Lets start at the beginning. What constitutes the completion of Brexit ?

(41 Posts)
LurkingHusband Wed 13-Jul-16 16:14:41

Not as daft a question as it seems, given the track record of successive UK government failing to declare in advance what a successful project conclusion looks like.

So, what criteria should be used to determine when we have completed Brexit ? Repeal of the 1972 ECA ? Article 50 + 2 years ? Or (my feeling) "never" ?

GrandadGrumps Wed 13-Jul-16 16:31:43

When we've actually left the EU, which will be a maximum of 2 years after Article 50 is triggered I believe.

As for 'never', I've not come to a decision on that but can TM possibly drag her feet until after the next election without handing over power to UKIP? Surely we have to leave or risk that? I can't think of another way to play it at this stage.

LurkingHusband Wed 13-Jul-16 16:37:37

When we've actually left the EU, which will be a maximum of 2 years after Article 50 is triggered I believe.

Minimum, surely ?

OK, so a line in the sand - A50+730.5 days. Seems clear enough to me. Anybody else ?

So the flipside of that is if A50 is never invoked, we will not have left ?

lljkk Wed 13-Jul-16 16:49:29

What I expect is
1. We trigger A50 (probably early January next yr)
2. A50 process takes anywhere between 18m-5/6 yrs to complete. It will all be about undoing our contractual obligations, pensions & final payment settlement & status of mutual nationals & so on, without any new trade /etc. deals being established.
3. Then 5-15 yrs of following negotiations about markets & labour. The temporal finish line will be fuzzy not precise. The EU will evolve, what we want will evolve, so never ending.

TwoWeeksInCyprus Wed 13-Jul-16 16:51:21

I think the 2 years could be extended if all member states agree.

LurkingHusband Wed 13-Jul-16 16:54:17

I suspect this is the gift that will keep on giving ... from now on any government has a ready-made excuse for things going titsup. And will have for years.

Those of us of a certain age will remember that "it's the common market" was the reason for everything from bad weather to losing Wimbledon.

But that's how govenments work. Vague promises, never a definitive goal, and endless buck passing. Wish I could work on projects like that. Rather unreasonably, we are expected to detail in advance what metrics indicate success.

LurkingHusband Wed 13-Jul-16 16:55:30

I think the 2 years could be extended if all member states agree

Not going to happen though, is it ? No skin of their nose if the UK can't complete everything in two years.

GrandadGrumps Wed 13-Jul-16 16:57:19

I've re-read it, it's actually an undefined time which will be set by agreement OR a maximum of 2 years OR a longer period if both parties agree to an extension.

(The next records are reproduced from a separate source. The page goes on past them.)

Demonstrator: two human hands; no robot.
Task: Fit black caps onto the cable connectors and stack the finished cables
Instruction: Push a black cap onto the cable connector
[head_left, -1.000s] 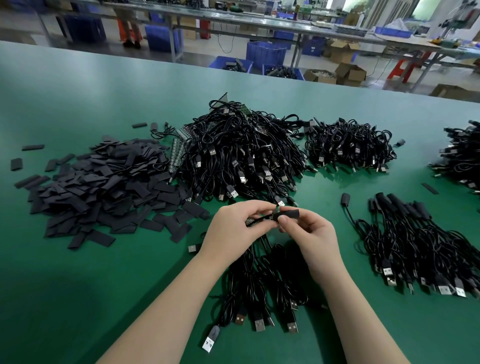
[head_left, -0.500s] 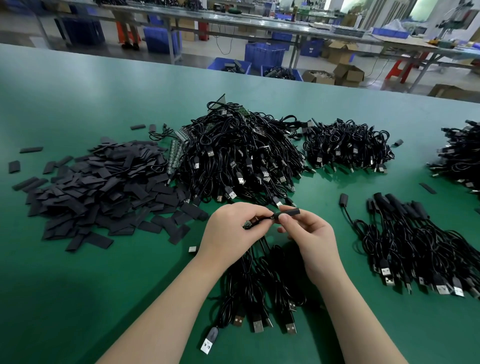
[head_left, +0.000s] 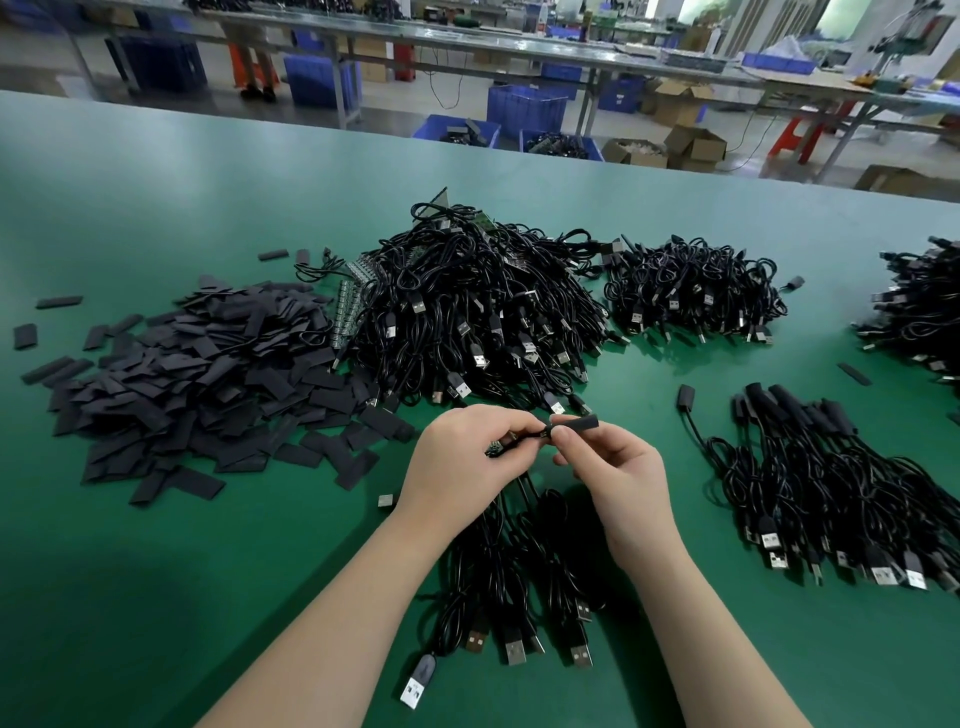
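Pinching a black cap (head_left: 575, 420) between thumb and fingertips, your right hand (head_left: 618, 480) holds it just right of the cable end (head_left: 524, 441), which your left hand (head_left: 467, 457) grips with curled fingers. Cap and connector meet between your hands, above the green table (head_left: 156, 597). Loose caps (head_left: 197, 379) are heaped to your left; capped cables (head_left: 831, 467) lie to your right.

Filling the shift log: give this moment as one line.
step: capping | left hand: holds cable end | right hand: pinches black cap | finished cables: right
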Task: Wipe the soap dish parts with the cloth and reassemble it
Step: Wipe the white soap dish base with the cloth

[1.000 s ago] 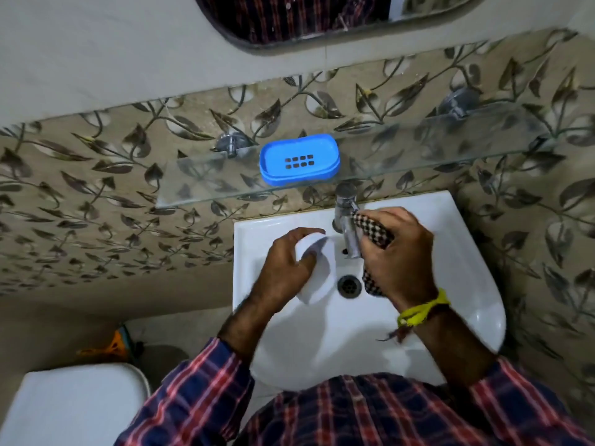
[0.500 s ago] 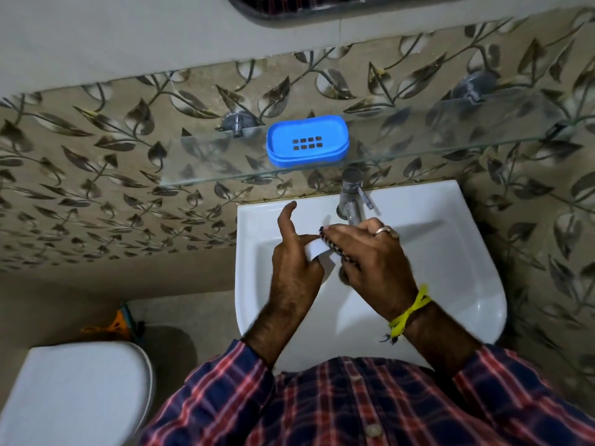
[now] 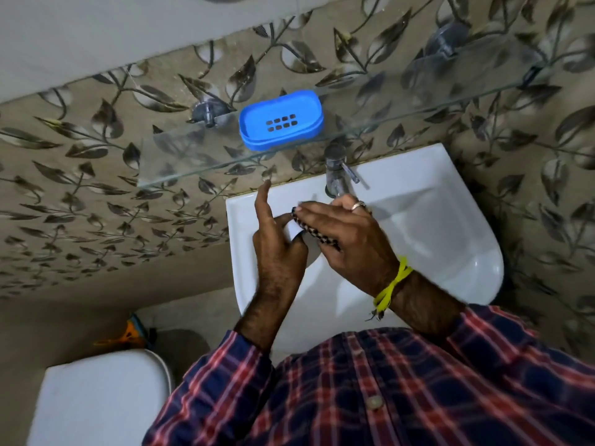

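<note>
Over the basin [image 3: 418, 220], the left hand [image 3: 277, 249] pinches a white piece [image 3: 292, 229], forefinger raised. The right hand [image 3: 347, 239] clasps the checked cloth [image 3: 314, 233] against it. The blue soap dish [image 3: 280, 120] sits on the glass shelf [image 3: 180, 162] at twelve o'clock. Advice: support the piece firmly and wipe every face.

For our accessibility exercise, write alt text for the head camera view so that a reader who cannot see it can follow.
Over a white sink, a person's left hand holds a small white piece while the right hand rubs it with a checked cloth. A blue soap dish sits on the glass shelf above the tap.
</note>
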Demonstrator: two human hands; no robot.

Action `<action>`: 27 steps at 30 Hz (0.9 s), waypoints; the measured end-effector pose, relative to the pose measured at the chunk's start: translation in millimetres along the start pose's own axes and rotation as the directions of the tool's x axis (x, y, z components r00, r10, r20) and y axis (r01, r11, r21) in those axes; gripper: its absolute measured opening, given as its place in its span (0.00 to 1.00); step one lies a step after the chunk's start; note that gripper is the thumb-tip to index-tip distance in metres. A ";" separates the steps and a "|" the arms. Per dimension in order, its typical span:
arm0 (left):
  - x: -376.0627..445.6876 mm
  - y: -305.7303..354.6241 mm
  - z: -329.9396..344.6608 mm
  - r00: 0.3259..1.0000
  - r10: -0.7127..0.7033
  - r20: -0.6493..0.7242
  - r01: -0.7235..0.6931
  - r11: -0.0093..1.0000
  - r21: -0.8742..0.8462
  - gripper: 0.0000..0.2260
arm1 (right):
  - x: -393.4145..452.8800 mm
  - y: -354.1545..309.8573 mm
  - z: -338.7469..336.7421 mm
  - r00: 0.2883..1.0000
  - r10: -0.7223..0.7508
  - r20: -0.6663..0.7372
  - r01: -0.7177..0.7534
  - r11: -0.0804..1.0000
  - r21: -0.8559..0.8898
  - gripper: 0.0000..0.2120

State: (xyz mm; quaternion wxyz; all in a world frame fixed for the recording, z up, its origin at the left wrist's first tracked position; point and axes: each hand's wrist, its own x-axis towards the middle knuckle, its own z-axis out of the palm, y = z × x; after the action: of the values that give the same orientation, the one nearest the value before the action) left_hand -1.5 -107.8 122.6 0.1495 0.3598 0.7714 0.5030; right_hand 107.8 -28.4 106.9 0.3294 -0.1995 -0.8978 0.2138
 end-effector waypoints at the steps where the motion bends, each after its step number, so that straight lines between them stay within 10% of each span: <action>1: -0.3 3.5 -1.0 1.000 0.022 -0.008 -0.022 1.000 -0.019 0.38 | -0.6 2.0 -0.1 0.999 0.011 -0.030 -0.010 1.000 0.015 0.22; 6: -8.8 8.0 4.3 0.998 0.029 -0.059 -0.035 0.994 -0.099 0.29 | -7.5 7.7 7.6 0.937 0.218 -0.272 -0.202 0.975 0.088 0.16; 12: 0.0 19.9 -2.8 0.998 0.046 0.031 -0.055 0.898 0.437 0.09 | 12.5 -1.2 -4.5 0.959 -0.084 -0.271 0.030 0.979 -0.200 0.14; 19: 3.3 13.3 -15.3 0.984 0.173 -0.042 -0.153 0.941 0.303 0.10 | 7.9 -4.1 -8.4 0.959 -0.040 -0.280 -0.006 0.987 -0.161 0.16; 27: 6.0 21.7 -20.1 0.997 0.006 0.081 -0.044 0.881 0.470 0.03 | 5.3 -15.0 2.1 0.967 -0.184 -0.176 0.130 0.951 -0.279 0.14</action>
State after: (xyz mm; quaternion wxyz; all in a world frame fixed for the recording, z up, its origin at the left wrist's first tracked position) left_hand -8.8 -111.9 151.5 0.0808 0.4144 0.8596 0.2880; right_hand 99.4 -38.7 115.9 0.4041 -0.1901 -0.8937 0.0435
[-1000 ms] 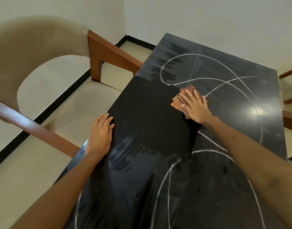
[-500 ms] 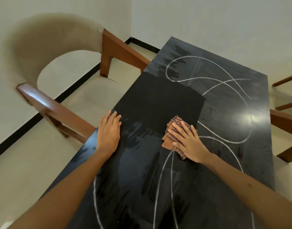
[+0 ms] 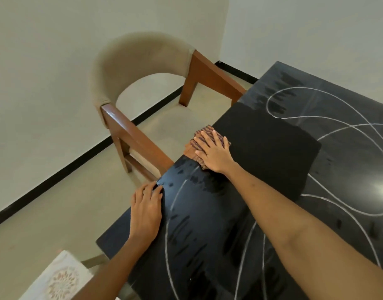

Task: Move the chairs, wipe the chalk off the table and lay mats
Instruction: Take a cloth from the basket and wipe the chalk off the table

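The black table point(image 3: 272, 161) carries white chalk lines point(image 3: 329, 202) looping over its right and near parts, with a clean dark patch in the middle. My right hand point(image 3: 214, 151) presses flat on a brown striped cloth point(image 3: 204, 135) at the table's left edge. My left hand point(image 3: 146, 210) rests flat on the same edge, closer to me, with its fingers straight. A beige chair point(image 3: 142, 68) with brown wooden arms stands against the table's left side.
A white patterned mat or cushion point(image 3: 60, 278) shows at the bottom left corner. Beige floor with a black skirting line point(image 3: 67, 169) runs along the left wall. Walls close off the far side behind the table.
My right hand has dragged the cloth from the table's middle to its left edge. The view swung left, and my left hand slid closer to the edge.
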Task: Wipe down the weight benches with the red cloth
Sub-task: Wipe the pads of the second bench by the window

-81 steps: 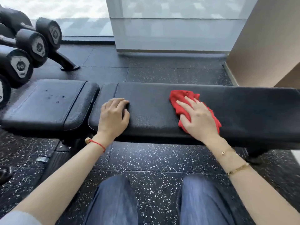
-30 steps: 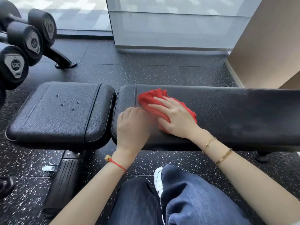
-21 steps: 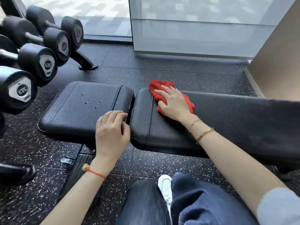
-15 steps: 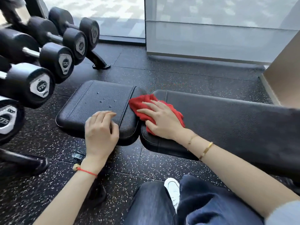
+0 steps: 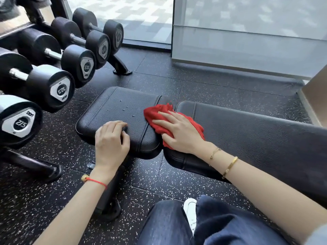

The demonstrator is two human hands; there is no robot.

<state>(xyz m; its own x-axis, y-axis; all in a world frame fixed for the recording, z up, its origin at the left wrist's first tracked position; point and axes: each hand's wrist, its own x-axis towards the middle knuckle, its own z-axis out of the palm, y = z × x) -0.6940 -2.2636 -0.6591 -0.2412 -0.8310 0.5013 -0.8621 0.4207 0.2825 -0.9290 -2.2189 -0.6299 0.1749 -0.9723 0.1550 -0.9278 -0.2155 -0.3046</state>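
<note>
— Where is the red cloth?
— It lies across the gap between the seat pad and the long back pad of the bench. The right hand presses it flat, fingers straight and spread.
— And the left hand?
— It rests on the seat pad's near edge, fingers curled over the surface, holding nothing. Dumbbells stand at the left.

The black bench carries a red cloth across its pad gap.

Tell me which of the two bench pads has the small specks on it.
The shorter seat pad, nearest the dumbbells; the left hand rests on it. The long pad shows none.
</note>
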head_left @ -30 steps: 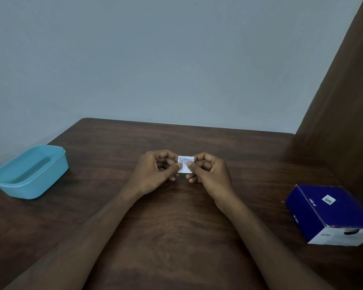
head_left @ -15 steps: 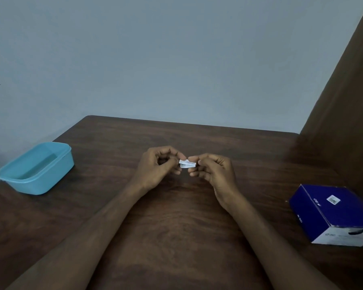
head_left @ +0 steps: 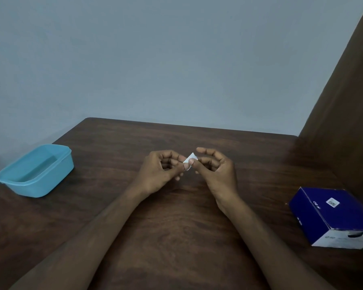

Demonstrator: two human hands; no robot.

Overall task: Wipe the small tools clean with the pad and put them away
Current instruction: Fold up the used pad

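Left hand [head_left: 158, 173] and right hand [head_left: 215, 170] pinch one small white packet [head_left: 190, 161] — above the table [head_left: 176, 227] (dark wood).

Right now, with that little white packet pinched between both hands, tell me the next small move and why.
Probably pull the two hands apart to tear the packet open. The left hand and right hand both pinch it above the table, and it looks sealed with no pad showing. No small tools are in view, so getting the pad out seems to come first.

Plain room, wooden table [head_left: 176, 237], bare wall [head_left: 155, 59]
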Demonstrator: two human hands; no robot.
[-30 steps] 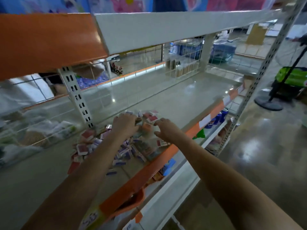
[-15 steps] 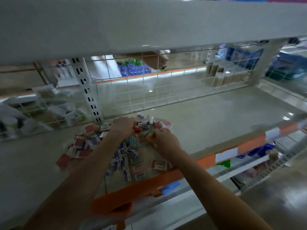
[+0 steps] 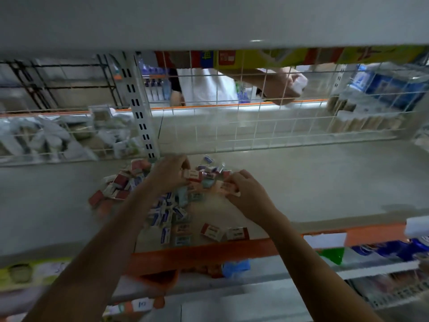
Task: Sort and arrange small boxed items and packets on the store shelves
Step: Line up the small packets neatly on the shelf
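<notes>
Head view: left hand (image 3: 168,170) pinches a red-and-white box (image 3: 193,175); right hand (image 3: 247,191) grips a pale packet (image 3: 228,187) over the pile of small boxes (image 3: 162,205) on the grey shelf (image 3: 325,182) (print too blurred to read).

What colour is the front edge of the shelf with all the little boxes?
Orange front edge, clearest in the head view.

Single head-worn view, wide-angle, close above a grey shelf (image 3: 325,182). Facing forward and down past both forearms, under the upper shelf board (image 3: 209,19), through the wire mesh back (image 3: 255,126) into the next aisle. Edges blurred, bent.
</notes>
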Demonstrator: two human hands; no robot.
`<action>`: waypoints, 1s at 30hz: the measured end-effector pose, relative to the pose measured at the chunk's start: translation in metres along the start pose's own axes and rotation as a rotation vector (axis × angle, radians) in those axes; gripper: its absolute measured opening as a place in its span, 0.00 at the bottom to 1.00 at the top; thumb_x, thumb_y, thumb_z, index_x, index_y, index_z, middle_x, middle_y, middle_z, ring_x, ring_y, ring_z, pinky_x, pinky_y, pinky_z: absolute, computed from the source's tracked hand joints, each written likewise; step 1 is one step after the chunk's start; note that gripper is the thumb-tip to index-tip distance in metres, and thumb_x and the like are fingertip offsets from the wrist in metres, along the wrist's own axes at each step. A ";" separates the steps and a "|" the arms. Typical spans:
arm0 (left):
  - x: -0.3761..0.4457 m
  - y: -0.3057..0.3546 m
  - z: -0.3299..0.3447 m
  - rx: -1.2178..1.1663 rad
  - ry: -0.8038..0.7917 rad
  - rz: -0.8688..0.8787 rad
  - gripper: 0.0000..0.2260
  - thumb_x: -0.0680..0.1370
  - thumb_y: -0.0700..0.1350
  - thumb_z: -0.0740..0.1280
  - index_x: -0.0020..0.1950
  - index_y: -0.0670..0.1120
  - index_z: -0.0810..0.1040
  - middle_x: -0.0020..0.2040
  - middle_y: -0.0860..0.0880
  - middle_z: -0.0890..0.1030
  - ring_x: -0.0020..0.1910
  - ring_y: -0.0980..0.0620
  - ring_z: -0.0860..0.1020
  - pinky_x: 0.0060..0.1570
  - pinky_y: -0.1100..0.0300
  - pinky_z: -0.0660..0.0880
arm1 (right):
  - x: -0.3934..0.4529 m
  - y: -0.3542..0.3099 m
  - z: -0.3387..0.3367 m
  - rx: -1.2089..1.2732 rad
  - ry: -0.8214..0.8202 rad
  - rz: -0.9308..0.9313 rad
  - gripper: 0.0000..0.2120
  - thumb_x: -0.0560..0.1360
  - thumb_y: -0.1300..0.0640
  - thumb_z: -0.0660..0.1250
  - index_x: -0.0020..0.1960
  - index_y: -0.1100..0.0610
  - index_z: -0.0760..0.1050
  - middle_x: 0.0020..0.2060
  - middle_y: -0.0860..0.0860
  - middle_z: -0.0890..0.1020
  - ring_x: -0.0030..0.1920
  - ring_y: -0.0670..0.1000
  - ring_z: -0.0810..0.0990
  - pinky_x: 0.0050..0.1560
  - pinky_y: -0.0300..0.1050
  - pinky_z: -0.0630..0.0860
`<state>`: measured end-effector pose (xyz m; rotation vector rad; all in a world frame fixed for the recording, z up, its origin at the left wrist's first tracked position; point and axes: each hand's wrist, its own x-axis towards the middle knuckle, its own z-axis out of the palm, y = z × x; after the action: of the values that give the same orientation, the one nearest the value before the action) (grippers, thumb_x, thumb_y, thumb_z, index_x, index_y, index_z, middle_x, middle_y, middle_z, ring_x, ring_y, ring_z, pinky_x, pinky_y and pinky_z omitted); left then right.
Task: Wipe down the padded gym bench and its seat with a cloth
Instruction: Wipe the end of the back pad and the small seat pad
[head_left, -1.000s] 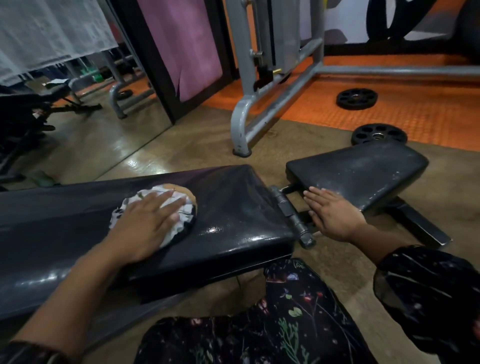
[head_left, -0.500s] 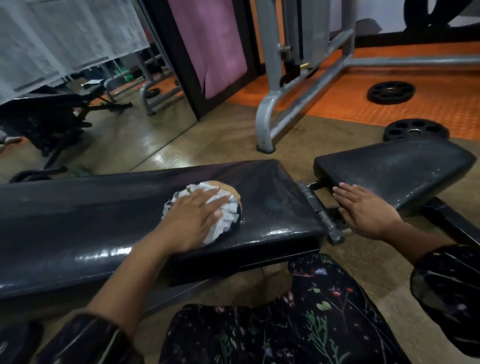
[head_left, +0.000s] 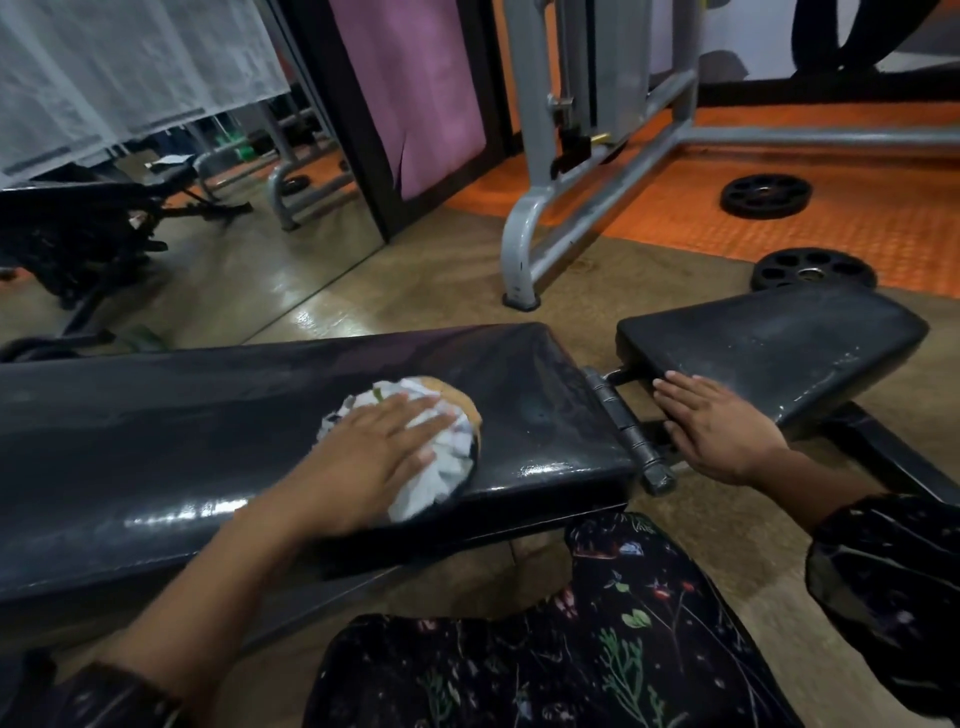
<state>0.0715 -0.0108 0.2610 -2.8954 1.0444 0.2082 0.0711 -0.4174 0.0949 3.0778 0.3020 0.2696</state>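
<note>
Two hands seen, head view. Cloth (head_left: 431, 457) at frame centre is pressed flat on bench pad (head_left: 182, 431) by left hand (head_left: 363, 462), fingers straight. Right hand (head_left: 722, 431), fingers extended, is rested against seat (head_left: 779, 343) edge, centre right.

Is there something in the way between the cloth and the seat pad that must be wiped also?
Yes. The cloth lies under the left hand on the long bench pad. Between it and the seat pad are a gap with the metal hinge, and the right hand resting flat on the seat's near edge.
</note>
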 end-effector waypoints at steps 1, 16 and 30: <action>0.013 -0.002 -0.001 0.002 0.001 -0.056 0.32 0.72 0.70 0.34 0.75 0.62 0.48 0.78 0.56 0.51 0.76 0.53 0.48 0.73 0.55 0.47 | -0.001 0.001 -0.001 -0.001 -0.009 0.006 0.30 0.77 0.46 0.45 0.68 0.60 0.72 0.69 0.54 0.72 0.72 0.53 0.65 0.72 0.44 0.51; 0.017 -0.006 0.001 0.096 0.022 0.014 0.41 0.69 0.71 0.29 0.77 0.54 0.51 0.77 0.51 0.55 0.76 0.49 0.53 0.73 0.54 0.49 | -0.002 -0.001 0.000 -0.001 -0.024 0.003 0.28 0.78 0.46 0.47 0.69 0.60 0.71 0.69 0.53 0.72 0.72 0.52 0.65 0.71 0.43 0.48; 0.015 0.031 0.010 0.132 -0.025 0.205 0.26 0.76 0.65 0.36 0.75 0.63 0.42 0.77 0.58 0.45 0.76 0.54 0.43 0.72 0.56 0.41 | 0.001 0.003 0.000 0.011 -0.002 -0.005 0.28 0.78 0.46 0.46 0.70 0.58 0.69 0.70 0.52 0.70 0.74 0.51 0.63 0.73 0.42 0.47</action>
<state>0.0623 -0.0433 0.2484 -2.6622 1.2979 0.1773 0.0729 -0.4204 0.0951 3.0874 0.3124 0.2661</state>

So neither a maximum nor a minimum.

EverythingWillBeFine Wed 13-Jul-16 16:57:38

What do you call Brexit?
Is it been completely out of the EU or being on the EEA?
If we get the second, free trade area but with free movement had oeople etc... But you wanted the first, it will feel like never itswim

GrandadGrumps Wed 13-Jul-16 17:01:30

So if we drag our feet won't the rabble electorate just vote UKIP at the next election in the expectation that they'll just stick two fingers up at the EU and complete the withdrawal at any cost?

ChardonnayKnickertonSmythe Wed 13-Jul-16 17:03:14

Well, why not start even more at the beginning?

What is Brexit?

LurkingHusband Wed 13-Jul-16 17:04:38

I suspect "Brexit" will be so fudged in 6 months, nobody will be able to tell if we are in or out. Thus equally pissing off both sides.

Really, politically, it's the only way you are ever going to keep a 50/50 split happy.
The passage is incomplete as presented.